Por Bruno Tavares
O Século XVIII ficou conhecido como o século das luzes devido ao movimento do Iluminismo, a Revolução Francesa e também ao início da Revolução Industrial. Porém, antes da chamada era da razão, os monarcas das grandes potências europeias faziam do continente um tabuleiro de xadrez gigante. Países como França, Inglaterra, Espanha, Alemanha e Áustria vivam em pé de guerra para aumentar seus territórios e sua influência além-mar. A paz era difícil de ser conquistada e, muitas vezes, só acontecia por um motivo: o casamento.
Para manter a harmonia entre as nações, era comum usar o matrimônio e unir as linhagens reais. A artimanha garantia influência na corte vizinha e impedia novas guerras. É nesse cenário político que se passa a trama de “Troca de Rainhas”, primeiro filme do diretor Marc Dugain. Nele, acompanhamos o início do reinado de Luís XV (Igor van Dessel) que, por ainda ser uma criança, tinha como regente o Duque de Orleans (Olivier Gourmet). Para manter a tranquilidade com a vizinha Espanha e com o Rei Felipe V (Lambert Wilson), o duque organizou um escambo de princesas: sua filha, Luisa Isabel (Anamaria Vartolomei), iria para a corte espanhola desposar o príncipe Luís I (Kacey Mottet Klein). Em troca, a pequena Mariana Vitória (Juliane Lepoureau), filha do rei Felipe V, viria para Versalhes onde casaria com Luís XV.
Apesar do excesso de nomes, em tela a o filme se desenrola de maneira clara. A opulência comum às duas cortes embaralha a mente do público, mas aos poucos a produção pinta tons distintos para cada país. Nesse processo, a fotografia é um elemento narrativo essencial. As cenas na França geralmente são claras e ensolaradas, antecipando os pensadores iluministas que iriam nascer ali. Enquanto isso, a Espanha é retratada de maneira escura e repleta de tons fechados. Com isso, a fé cega dos reis católicos fica ainda mais evidente, assim como seu apego às regras e repúdio ao desconhecido, características que deram origem ao monstro da Inquisição.
Com grande apreço à reprodução dos fatos históricos, o longa traz à tona temas como o excesso de formalidade da realeza e a disseminação de doenças como varíola e coqueluche, que dizimavam a população sem fazer distinção de fronteiras ou classes sociais. Numa esfera mais polêmica, ganham destaque assuntos como a homossexualidade presente nas cortes e os casamentos reais. As princesas eram consideradas produto de troca e, uma vez negociadas, iam para um país estrangeiro sem chance de volta, perdendo total contato com sua cultura, seus familiares e amigos. Os sentimentos não eram considerados neste tipo de união, muito menos a idade, visto que por vezes os matrimônios aconteciam entre crianças. Apesar de hoje acharmos essa prática inconcebível, ela foi muito popular entre as cortes europeias e ainda acontece em países árabes e orientais.
Para reproduzir tantas questões, o roteiro simplifica os personagens e lhes concede características específicas. Como o elenco é grande, cada um deles possui pouco tempo de tela e não ganha um desenvolvimento mais aprofundado. Dessa forma, a pequena Mariana Vitória é a personificação da inocência que aceita de bom grado seu destino.
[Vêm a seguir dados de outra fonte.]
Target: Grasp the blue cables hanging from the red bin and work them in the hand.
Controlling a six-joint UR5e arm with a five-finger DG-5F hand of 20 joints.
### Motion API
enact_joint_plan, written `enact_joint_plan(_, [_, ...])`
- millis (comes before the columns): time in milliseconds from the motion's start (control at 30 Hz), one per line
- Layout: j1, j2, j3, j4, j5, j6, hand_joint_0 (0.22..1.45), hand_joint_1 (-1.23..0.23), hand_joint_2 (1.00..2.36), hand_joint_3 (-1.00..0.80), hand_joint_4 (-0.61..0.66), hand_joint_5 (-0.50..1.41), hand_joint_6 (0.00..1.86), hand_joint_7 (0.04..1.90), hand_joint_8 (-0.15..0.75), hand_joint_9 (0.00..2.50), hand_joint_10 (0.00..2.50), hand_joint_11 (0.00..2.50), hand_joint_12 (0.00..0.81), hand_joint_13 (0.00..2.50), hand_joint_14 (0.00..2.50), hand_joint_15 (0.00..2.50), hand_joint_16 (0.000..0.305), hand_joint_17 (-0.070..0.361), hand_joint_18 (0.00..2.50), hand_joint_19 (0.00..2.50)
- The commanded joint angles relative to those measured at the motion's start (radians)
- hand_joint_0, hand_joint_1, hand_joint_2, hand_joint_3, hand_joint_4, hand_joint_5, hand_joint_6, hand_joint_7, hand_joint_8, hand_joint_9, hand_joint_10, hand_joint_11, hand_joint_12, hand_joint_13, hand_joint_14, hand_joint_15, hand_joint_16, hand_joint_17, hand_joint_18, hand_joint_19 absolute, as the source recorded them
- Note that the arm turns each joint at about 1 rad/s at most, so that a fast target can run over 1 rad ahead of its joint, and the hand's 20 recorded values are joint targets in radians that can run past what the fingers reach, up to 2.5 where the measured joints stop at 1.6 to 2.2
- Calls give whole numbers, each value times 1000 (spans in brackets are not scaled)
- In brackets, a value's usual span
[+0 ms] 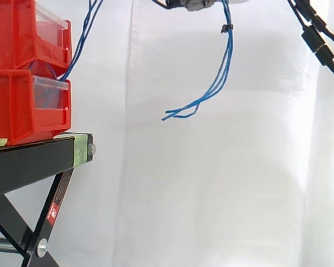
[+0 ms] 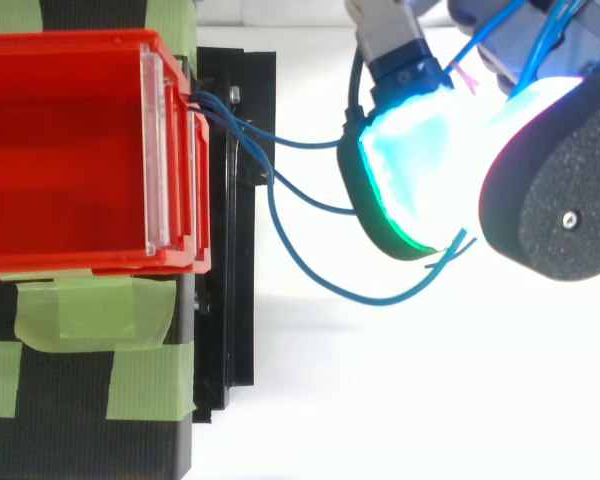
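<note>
**Robot hand (image 2: 555, 190), one.** It sits at the upper right of the top view, out to the side of the bin front and well apart from it. Two fingertip pads (image 2: 410, 165) face each other closely, one glowing cyan and green, the other white along its edge. They are closed on the cable bundle, which passes in between them. In the side view the underside of the robot hand sits at the top edge.

**Blue cables (image 1: 229, 55), three strands counted.**
- In the top view they leave the front of the bin and fan out as three separate curves across the gap to the pads.
- In the side view they climb steeply from the bin front to the top edge. They then drop from the robot hand in one loose bundle, and the free ends curl leftward in mid-air before the curtain.
- They touch nothing below the robot hand.

**Black tie (image 1: 227, 28), one.** It is wrapped round the hanging bundle just under the robot hand.

**Red bins, two, stacked.**
- The upper bin (image 1: 14, 33) rests on the lower bin (image 1: 11, 103).
- Each has one clear front panel.

**Black stand (image 1: 28, 161), one.** It carries the bins.

**Green tape (image 2: 90, 315).** At least four pieces lie on the stand top.

**White curtain (image 1: 239, 178), one.** It forms the backdrop.
</note>
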Motion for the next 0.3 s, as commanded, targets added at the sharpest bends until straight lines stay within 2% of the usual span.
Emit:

Luís XV, seu consorte, apresenta traços melancólicos, resignados e por vezes depressivos, fruto de sua abdicação da infância pela coroa. No extremo oposto temos Luisa Isabel, um espírito livre que despreza as convenções sociais e luta contra o matrimônio que foi obrigada a contrair. Por fim, Luís I, herdeiro do trono espanhol, é um jovem tolo e amoroso, que anseia por conhecer os prazeres da carne.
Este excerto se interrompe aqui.